Bug#984472: e2fsprogs: resize2fs on inconsistent filesystem (in a way that e2fsck doesn't detect) completely corrupts MMP data (in a way e2fsck can't recover from)
On Sat, Mar 06, 2021 at 11:07:53PM -0500, Theodore Ts'o wrote: > 1. e2image -r rbd13.e2i.qcow2 /tmp/rbd13 > 2. truncate -s 10T /tmp/rbd13 > 3. e2fsck -fy /tmp/rbd13 > 4. resize2fs /tmp/rbd13 > 5. e2fsck -fy /tmp/rbd13 > (FTR: the report specified these instructions almost exactly (the first fsck step is noted as optional, since the corruption happened regardless thereof)) > The bug report was also incorrect by saying that resizing the file > system to 4T was sufficient; that is not true.

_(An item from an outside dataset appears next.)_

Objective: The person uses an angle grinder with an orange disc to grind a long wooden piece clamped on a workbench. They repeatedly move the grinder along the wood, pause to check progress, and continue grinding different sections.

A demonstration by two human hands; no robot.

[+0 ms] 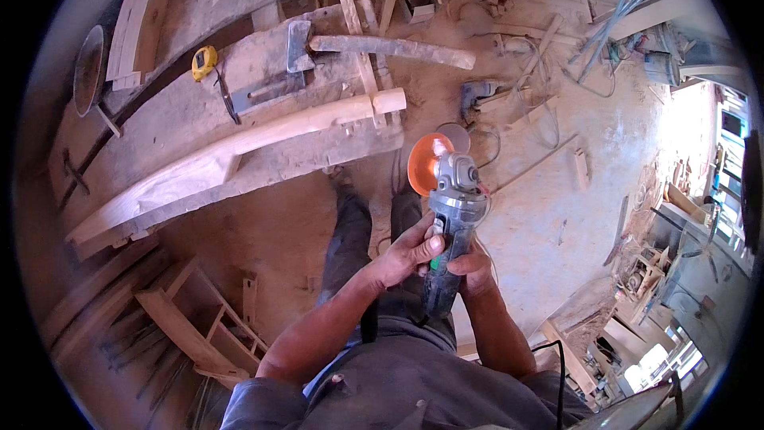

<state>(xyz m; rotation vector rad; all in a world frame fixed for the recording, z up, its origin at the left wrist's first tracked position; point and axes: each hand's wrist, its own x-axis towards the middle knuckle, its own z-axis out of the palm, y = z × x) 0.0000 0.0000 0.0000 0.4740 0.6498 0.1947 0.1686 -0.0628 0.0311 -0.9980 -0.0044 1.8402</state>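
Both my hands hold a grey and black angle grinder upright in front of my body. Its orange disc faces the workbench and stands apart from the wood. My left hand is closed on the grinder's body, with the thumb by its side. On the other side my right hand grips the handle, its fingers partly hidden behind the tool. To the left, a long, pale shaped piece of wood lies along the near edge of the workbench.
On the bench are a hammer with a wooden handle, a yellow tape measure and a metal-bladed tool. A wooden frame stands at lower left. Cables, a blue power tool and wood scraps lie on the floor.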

I must've conflated the results during testing somehow, apologies. > I suppose we can add some "are you sure? ARE YOU REALLY SURE?" > question to "tune2fs -f -E clear_mmp", [...] > Another workaround is to simply do an online resize (that is, on the > node where the file system is mounted, run resize2fs on the mounted > file system). This was all performed on a snapshot, which by definition is not mounted on any node, even if it had been when snapped. Indeed, there was no possibility of another node in my local non-ceph testing, purely because it was a local, unexported zvol, and I'm rather sure it wasn't mounted at any point when e2fsck/resize2fs were running, hence why I obliged to clearing the MMP in the first place. I've tried the patches and they appear to work pefectly, and I can no longer trigger this in any configuration in either environment. Thanks! наб signature.asc Description: PGP signature
Bug#984472: e2fsprogs: resize2fs on inconsistent filesystem (in a way that e2fsck doesn't detect) completely corrupts MMP data (in a way e2fsck can't recover from)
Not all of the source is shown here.